若草鹿之助の「今日はラッキー!」

日記です。孫観察、油絵、乗馬、おもしろくない映画の紹介など

忘れ物

バス停で、毎朝いっしょになるのは70代半ばと思える女性である。
二、三人、常連さんはいるが毎朝はこの人だけ。

このお年で毎朝7時にバスに乗ってお出かけというのが不思議であった。
ご主人が入院していて看病だろうか。
それにしても朝早すぎる。
どこへ行くのか知りたい!

こういう年の女性は、顔を合わせているうちに向こうから何か言ってくるものだ。
呼び水として、「おはようございます」と言ってみた。
「おはようございます」とかえってきたが、それだけである。

しばらく我慢していたが、しびれを切らして聞いてみた。
「毎朝どちらへお出かけですか」

「娘の家に留守番です。夫婦共働きでどちらも夜遅いし、子供は中学生だけど塾に行ったりするので、夜は八時九時まで。

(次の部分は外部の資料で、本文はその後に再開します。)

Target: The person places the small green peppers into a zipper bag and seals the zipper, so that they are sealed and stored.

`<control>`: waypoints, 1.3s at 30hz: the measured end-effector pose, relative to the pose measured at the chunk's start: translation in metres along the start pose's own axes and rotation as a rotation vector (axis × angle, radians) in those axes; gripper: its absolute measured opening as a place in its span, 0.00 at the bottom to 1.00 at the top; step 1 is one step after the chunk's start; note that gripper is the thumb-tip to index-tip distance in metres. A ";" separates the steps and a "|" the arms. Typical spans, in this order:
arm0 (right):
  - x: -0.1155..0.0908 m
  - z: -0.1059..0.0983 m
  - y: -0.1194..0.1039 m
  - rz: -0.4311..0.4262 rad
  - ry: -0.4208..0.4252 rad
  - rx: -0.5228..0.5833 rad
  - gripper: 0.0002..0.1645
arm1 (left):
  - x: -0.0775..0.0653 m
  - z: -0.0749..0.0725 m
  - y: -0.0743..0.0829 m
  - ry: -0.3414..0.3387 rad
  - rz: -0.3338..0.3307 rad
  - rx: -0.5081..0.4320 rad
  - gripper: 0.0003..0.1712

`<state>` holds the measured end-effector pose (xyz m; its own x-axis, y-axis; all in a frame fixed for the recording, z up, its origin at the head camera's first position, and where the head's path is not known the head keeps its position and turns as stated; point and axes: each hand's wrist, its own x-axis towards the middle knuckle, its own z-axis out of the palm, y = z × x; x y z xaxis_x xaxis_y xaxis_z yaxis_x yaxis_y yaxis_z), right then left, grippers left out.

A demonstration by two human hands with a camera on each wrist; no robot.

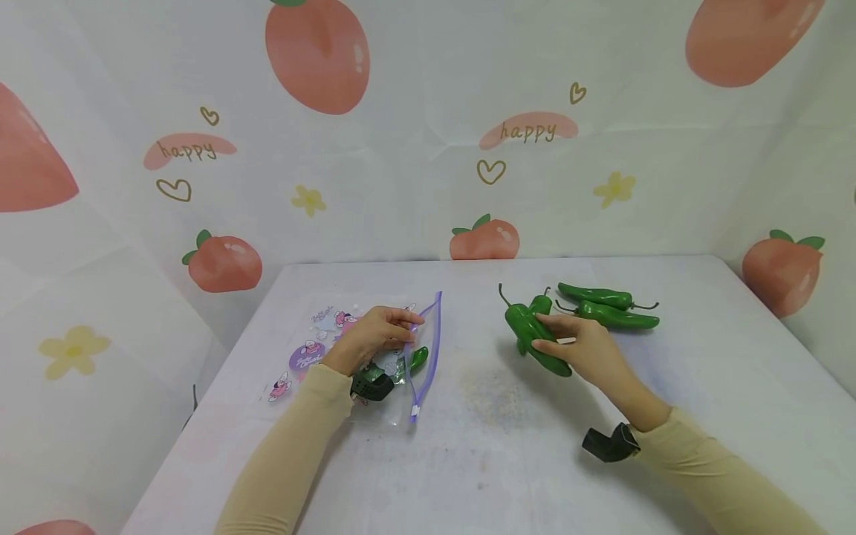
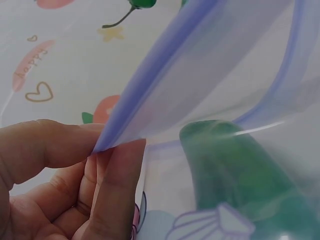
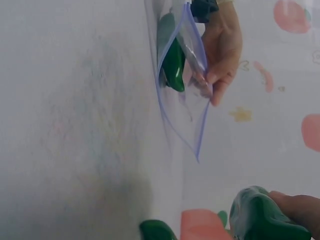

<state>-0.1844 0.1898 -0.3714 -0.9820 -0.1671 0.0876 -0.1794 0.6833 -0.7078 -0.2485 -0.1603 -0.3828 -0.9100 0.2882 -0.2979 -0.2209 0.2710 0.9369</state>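
My left hand (image 1: 377,338) pinches the purple rim of a clear printed zip bag (image 1: 307,358) between thumb and finger. The bag lies on its side with its mouth parted toward the right. Inside it a green pepper (image 3: 174,65) shows near the opening; the left wrist view shows it blurred through the plastic. My right hand (image 1: 588,353) grips a long green pepper (image 1: 524,327) above the table, right of the bag. Partly hidden behind that one is another pepper (image 1: 540,304); whether the hand holds it too I cannot tell.
Two more green peppers, one farther back (image 1: 595,296) and one nearer (image 1: 618,316), lie side by side beyond my right hand. The white table (image 1: 481,475) meets a fruit-printed cloth (image 1: 414,186) at the back. A black wrist camera (image 1: 610,443) hangs under my right sleeve.
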 end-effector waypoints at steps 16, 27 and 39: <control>-0.003 0.039 -0.011 -0.047 -0.092 0.082 0.29 | -0.001 0.000 0.000 -0.015 0.015 0.000 0.23; -0.004 0.060 -0.018 -0.072 -0.195 0.113 0.28 | -0.001 0.001 -0.001 -0.007 0.004 -0.015 0.23; -0.001 0.069 -0.031 -0.116 -0.254 0.088 0.26 | 0.000 0.000 -0.002 -0.009 -0.002 0.007 0.23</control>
<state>-0.1740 0.1191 -0.3978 -0.9070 -0.4212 0.0011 -0.2732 0.5864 -0.7626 -0.2480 -0.1608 -0.3844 -0.9065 0.2955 -0.3016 -0.2203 0.2783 0.9349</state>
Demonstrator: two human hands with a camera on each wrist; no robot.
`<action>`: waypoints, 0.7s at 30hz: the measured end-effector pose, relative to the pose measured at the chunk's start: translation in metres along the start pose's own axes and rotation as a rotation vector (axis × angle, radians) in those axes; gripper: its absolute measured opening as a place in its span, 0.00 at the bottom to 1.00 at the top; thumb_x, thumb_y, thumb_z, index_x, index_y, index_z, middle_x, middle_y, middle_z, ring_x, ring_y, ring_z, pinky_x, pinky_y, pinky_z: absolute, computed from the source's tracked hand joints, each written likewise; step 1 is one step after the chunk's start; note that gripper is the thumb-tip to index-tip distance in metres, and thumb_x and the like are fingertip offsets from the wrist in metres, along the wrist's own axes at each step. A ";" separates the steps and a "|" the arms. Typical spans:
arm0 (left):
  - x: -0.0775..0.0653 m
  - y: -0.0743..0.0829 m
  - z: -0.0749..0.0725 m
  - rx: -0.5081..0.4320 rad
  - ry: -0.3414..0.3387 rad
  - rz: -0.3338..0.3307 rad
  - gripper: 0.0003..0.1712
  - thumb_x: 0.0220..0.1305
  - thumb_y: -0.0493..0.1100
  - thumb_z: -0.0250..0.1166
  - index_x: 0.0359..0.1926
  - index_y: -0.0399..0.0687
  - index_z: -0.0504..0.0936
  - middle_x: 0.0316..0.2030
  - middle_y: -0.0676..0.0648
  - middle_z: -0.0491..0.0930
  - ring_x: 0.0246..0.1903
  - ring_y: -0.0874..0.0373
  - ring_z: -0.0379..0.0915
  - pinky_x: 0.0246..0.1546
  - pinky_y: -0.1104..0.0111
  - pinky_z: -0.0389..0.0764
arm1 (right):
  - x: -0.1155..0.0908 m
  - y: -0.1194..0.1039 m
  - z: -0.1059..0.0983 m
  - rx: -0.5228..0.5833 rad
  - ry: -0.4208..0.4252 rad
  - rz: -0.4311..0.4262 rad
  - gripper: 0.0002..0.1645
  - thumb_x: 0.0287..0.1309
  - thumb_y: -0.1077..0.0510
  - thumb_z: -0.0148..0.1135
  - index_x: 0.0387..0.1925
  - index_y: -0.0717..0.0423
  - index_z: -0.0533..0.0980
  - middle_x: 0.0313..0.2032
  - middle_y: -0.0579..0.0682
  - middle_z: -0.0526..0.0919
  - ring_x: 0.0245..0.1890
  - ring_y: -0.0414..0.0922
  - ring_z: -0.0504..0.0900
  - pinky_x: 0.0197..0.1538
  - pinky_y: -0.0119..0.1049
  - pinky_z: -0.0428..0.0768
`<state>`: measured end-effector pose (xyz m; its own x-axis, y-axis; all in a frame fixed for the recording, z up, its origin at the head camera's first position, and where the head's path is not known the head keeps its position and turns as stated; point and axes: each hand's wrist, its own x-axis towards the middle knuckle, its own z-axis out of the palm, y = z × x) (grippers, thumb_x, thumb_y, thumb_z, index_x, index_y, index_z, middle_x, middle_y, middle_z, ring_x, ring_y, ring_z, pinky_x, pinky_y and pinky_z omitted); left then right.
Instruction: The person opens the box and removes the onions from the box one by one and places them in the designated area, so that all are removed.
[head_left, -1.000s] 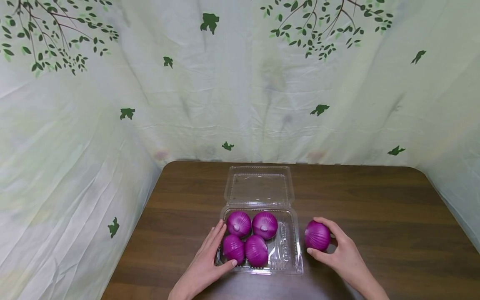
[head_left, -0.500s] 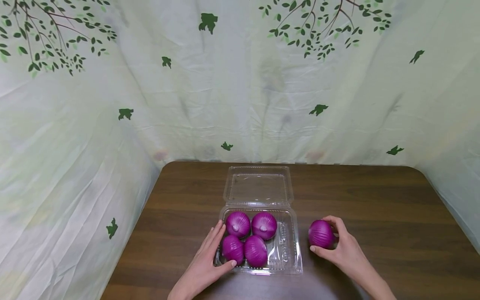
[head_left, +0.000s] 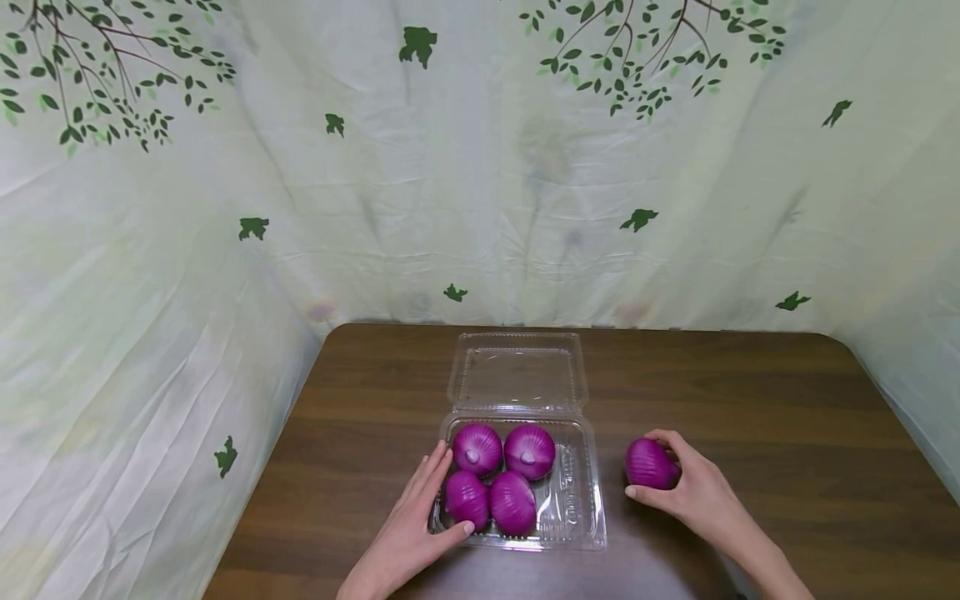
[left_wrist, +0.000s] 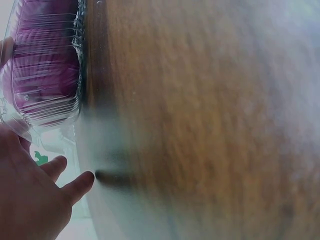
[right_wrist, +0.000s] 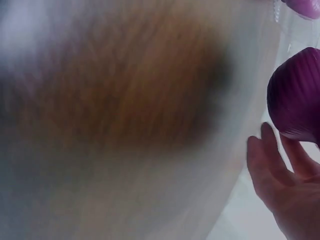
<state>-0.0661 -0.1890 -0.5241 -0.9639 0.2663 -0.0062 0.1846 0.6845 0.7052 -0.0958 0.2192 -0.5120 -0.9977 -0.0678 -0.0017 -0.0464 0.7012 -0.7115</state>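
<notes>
My right hand (head_left: pixel 697 492) holds a red onion (head_left: pixel 651 464) between thumb and fingers, to the right of a clear plastic clamshell container (head_left: pixel 570 517). In the right wrist view the onion (right_wrist: pixel 297 95) stands clear above the blurred tabletop, with the fingers (right_wrist: pixel 272 165) beside it. Several more red onions (head_left: pixel 513 503) fill the left part of the container in two rows. My left hand (head_left: pixel 408 525) rests at the container's left side, fingers along the rim and thumb at the near corner. In the left wrist view two straight fingers (left_wrist: pixel 77 187) extend apart from the ribbed container wall (left_wrist: pixel 50 112).
The container's hinged lid (head_left: pixel 517 375) lies folded back on the far side. Everything stands on a dark brown wooden table (head_left: pixel 750 408) with rounded far corners. A pale cloth curtain (head_left: pixel 495 183) with leaf prints hangs behind and at the sides.
My right hand has moved a little to the right with the onion, away from the container, and the onion has turned slightly. The left hand and the container have stayed in place.
</notes>
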 end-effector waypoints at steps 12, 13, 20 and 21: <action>-0.001 0.001 -0.002 -0.024 -0.037 -0.043 0.57 0.53 0.71 0.67 0.78 0.68 0.48 0.75 0.69 0.38 0.75 0.50 0.33 0.65 0.36 0.50 | 0.013 0.007 -0.004 -0.073 -0.005 -0.066 0.48 0.40 0.34 0.77 0.62 0.46 0.71 0.51 0.51 0.75 0.43 0.50 0.80 0.38 0.44 0.80; -0.001 0.001 -0.002 -0.025 -0.038 -0.042 0.57 0.53 0.71 0.67 0.78 0.68 0.48 0.75 0.69 0.38 0.75 0.50 0.33 0.65 0.36 0.50 | 0.013 0.008 -0.003 -0.080 -0.008 -0.070 0.49 0.40 0.34 0.78 0.63 0.46 0.71 0.50 0.51 0.75 0.42 0.50 0.80 0.38 0.44 0.80; -0.001 0.002 -0.002 -0.031 -0.041 -0.046 0.57 0.54 0.71 0.67 0.78 0.69 0.47 0.75 0.69 0.38 0.75 0.49 0.33 0.65 0.35 0.50 | 0.019 0.012 -0.003 -0.081 -0.019 -0.055 0.57 0.34 0.38 0.82 0.64 0.54 0.67 0.54 0.59 0.77 0.49 0.57 0.79 0.45 0.54 0.80; -0.001 0.002 -0.003 -0.033 -0.044 -0.048 0.57 0.53 0.71 0.67 0.78 0.70 0.47 0.75 0.70 0.38 0.75 0.50 0.33 0.65 0.36 0.50 | 0.020 0.012 -0.003 -0.073 -0.027 -0.043 0.56 0.34 0.39 0.82 0.63 0.55 0.67 0.54 0.60 0.77 0.49 0.57 0.79 0.45 0.54 0.80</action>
<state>-0.0655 -0.1896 -0.5209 -0.9620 0.2637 -0.0711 0.1311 0.6743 0.7267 -0.1163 0.2285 -0.5188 -0.9930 -0.1175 0.0085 -0.0940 0.7471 -0.6580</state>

女中がわりですよ」

わかりました。
それを知りたかっただけです。

ところが、それから毎朝色々聞かされる。

娘の家のブルドッグが可愛いのなんの。
あなたも一度見たら、んも〜〜!たまりませんよ。
娘一家が旅行するときも、犬の面倒を見なきゃならんので泊りがけで行くんです。
駅の階段が長くて、エスカレーターもないのでもう・・・。
娘の主人が、金融機関でしょ・・・。

いや、私は、あなたが毎朝早くからどこへ行くのか知りたかっただけなんです。

そのうち、もう一人、少しだけ若い女性がバス停に現れるようになった。
そして、私の期待通り二人はすぐに意気投合して話をするようになり、私はお相手せずにすむようになった。
もう一人の女性も、娘さんの家の留守番に出かけるのであった。

母が施設に入って、つくづく女性は輪を作るものだと思った。
ボケた人同士、機嫌よくおしゃべりする。

男性入居者は、「浮遊物体」である。
居場所もなく、施設内を漂っている。
顔をあわせても知らんふりだ。

施設で見ていると、男は、機械から取り外された部品のような感じだ。
元大学教授であれ、企業の偉い人であれ、「取り外された優秀な部品」に見える。
「私はこれでも優秀な部品だったんだぞ!」

女性は違う。
「部品?なんですか、それ」
「優秀?どういうこと?」

昨日の朝のバス停は、私と年上の方の女性の二人であった。
紙袋をごそごそしているなと思ったら、つかつかと近づいて私を見上げた。